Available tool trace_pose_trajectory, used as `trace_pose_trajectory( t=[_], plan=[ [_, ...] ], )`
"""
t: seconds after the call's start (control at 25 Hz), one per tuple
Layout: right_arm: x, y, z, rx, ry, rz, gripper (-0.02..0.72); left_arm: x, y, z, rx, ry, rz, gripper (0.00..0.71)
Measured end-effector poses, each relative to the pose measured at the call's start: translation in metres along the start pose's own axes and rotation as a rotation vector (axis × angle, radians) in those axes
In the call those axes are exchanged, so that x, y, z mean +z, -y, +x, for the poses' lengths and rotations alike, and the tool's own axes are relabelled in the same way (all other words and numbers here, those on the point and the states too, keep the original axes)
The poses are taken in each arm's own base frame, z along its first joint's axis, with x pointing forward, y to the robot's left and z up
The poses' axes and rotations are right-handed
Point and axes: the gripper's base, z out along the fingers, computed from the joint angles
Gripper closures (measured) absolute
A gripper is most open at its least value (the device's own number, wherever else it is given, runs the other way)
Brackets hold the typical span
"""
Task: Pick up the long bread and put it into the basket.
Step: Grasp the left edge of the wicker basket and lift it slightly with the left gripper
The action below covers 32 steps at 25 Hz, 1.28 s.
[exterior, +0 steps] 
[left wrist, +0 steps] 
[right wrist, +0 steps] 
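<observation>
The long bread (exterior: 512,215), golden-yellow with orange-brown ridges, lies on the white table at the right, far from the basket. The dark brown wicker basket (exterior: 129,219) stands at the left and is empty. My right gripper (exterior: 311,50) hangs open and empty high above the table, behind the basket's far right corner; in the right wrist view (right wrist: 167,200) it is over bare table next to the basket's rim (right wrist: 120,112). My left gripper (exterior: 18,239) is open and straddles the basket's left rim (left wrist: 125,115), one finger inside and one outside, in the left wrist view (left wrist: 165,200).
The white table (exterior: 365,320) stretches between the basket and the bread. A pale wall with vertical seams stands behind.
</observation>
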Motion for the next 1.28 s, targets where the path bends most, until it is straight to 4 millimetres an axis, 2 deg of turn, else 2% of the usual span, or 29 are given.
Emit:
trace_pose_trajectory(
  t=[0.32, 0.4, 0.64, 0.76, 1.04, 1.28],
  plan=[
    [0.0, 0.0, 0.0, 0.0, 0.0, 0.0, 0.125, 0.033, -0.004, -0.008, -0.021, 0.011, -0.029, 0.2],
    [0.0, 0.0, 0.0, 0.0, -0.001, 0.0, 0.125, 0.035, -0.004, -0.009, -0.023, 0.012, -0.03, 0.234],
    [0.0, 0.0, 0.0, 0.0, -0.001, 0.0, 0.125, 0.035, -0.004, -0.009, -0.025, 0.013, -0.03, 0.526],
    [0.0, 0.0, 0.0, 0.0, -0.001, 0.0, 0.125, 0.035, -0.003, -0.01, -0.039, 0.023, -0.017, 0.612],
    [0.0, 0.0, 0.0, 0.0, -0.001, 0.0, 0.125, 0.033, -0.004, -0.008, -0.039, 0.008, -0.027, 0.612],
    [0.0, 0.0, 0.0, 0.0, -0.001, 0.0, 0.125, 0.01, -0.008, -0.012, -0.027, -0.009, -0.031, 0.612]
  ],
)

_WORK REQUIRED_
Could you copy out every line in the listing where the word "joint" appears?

_OUTPUT OF THE EXERCISE_
The poses are taken in each arm's own base frame, z along its first joint's axis, with x pointing forward, y to the robot's left and z up
Point and axes: the gripper's base, z out along the fingers, computed from the joint angles

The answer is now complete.